### [TASK OBJECTIVE]
Look in the material below for the line with "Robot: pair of" and the line with "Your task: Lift", then set down exactly those two lines and all lines between, nothing more.

### [STORED DATA]
■ ■ ■
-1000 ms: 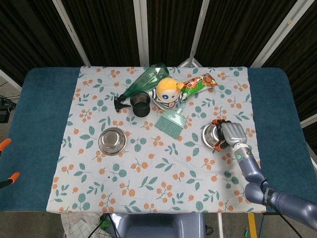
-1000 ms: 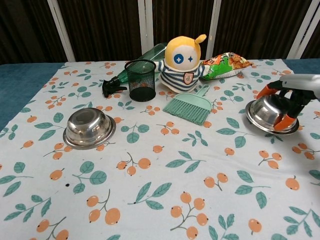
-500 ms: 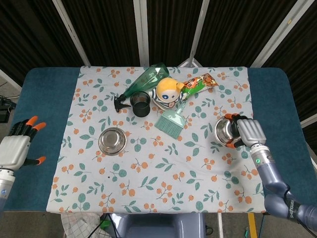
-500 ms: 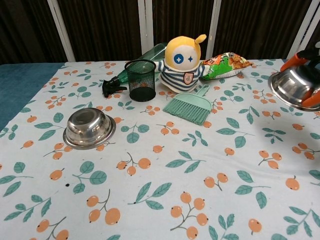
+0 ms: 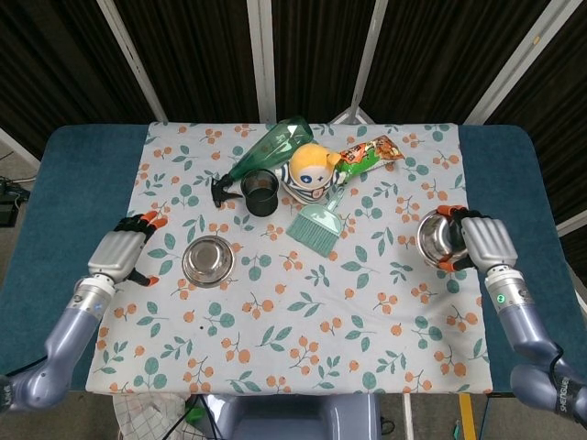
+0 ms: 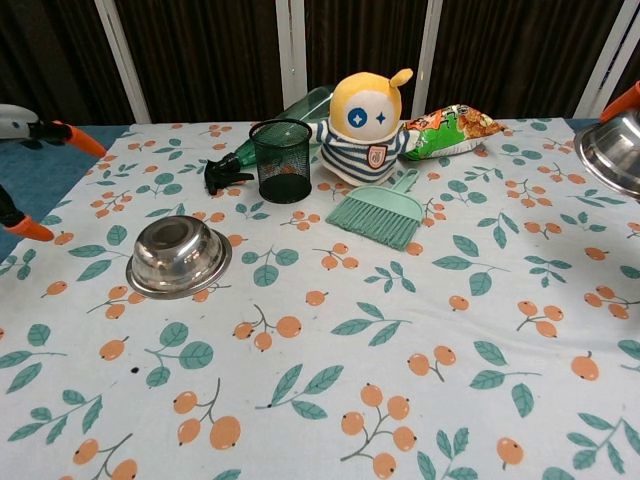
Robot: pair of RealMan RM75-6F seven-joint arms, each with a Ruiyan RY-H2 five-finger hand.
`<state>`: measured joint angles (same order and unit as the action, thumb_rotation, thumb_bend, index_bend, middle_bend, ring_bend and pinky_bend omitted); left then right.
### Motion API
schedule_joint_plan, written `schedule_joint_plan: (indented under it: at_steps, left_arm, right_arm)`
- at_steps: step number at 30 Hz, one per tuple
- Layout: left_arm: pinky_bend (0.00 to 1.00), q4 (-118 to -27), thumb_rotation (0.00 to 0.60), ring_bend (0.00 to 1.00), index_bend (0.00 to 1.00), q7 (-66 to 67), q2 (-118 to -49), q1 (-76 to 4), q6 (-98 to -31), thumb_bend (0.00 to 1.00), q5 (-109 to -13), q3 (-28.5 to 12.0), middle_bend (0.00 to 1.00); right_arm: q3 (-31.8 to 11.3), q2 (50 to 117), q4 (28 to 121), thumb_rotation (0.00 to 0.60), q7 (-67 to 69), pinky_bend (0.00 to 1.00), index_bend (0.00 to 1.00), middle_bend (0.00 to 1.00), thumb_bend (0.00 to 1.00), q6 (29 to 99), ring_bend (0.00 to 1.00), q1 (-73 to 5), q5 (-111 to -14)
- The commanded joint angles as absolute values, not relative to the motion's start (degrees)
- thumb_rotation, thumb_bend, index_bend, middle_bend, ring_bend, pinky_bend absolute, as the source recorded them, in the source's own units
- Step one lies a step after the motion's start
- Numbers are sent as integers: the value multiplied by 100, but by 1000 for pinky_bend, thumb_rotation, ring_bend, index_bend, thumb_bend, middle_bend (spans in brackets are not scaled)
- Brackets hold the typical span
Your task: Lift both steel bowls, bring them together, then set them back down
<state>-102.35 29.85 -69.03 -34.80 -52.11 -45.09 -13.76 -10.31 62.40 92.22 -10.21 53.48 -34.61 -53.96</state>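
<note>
Right hand [image 5: 484, 242] grips one steel bowl [image 5: 437, 238] raised off the table [image 5: 514, 174], ready for joining; left hand [image 5: 121, 253], fingers spread and empty, flanks the other bowl [image 5: 207, 259], resting ungrasped.

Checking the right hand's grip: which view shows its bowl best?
The head view: the whole lifted bowl shows, the right hand gripping its rim. In the chest view it is cut off by the right frame edge, the hand barely visible.

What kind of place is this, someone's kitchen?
Probably a robot test setup, not a kitchen: dark curtain panels behind, a table with a fruit-print cloth, and unrelated props like a plush doll and steel bowl.
</note>
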Motion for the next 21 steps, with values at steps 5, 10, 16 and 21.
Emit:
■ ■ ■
### [WRITTEN REPLY]
Robot: pair of RealMan RM75-6F seven-joint arms, each with a Ruiyan RY-H2 five-finger hand.
`<state>`: measured joint angles (same order and unit as the action, thumb_rotation, thumb_bend, index_bend, middle_bend, ring_bend and pinky_bend omitted); left then right.
### Motion API
schedule_joint_plan, written `schedule_joint_plan: (indented under it: at_steps, left_arm, right_arm)`
- at_steps: step number at 30 Hz, one per tuple
- Layout: left_arm: pinky_bend (0.00 to 1.00), q4 (-118 to -27), thumb_rotation (0.00 to 0.60), ring_bend (0.00 to 1.00), index_bend (0.00 to 1.00), q7 (-66 to 67), q2 (-118 to -49), q1 (-76 to 4), q6 (-98 to -31), thumb_bend (0.00 to 1.00), q5 (-109 to -13), q3 (-28.5 to 12.0), middle_bend (0.00 to 1.00); right_arm: q3 (-31.8 to 11.3), q2 (50 to 117), q4 (28 to 121), thumb_rotation (0.00 to 0.60), q7 (-67 to 69), pinky_bend (0.00 to 1.00), index_bend (0.00 to 1.00), middle_bend (0.00 to 1.00), thumb_bend (0.00 to 1.00), q6 (29 to 99), ring_bend (0.00 to 1.00), q1 (-73 to 5), q5 (-111 to -14)
- The commanded joint angles as absolute values, not relative to the motion's start (degrees)
- thumb_rotation, thumb_bend, index_bend, middle_bend, ring_bend, pinky_bend absolute, as the source recorded them, in the source's own units
- Step one lies a step after the motion's start
- Numbers are sent as integers: the value multiplied by 100, but by 1000 for pinky_bend, thumb_rotation, ring_bend, index_bend, thumb_bend, middle_bend (spans in brackets are not scaled)
- Brackets hold the typical span
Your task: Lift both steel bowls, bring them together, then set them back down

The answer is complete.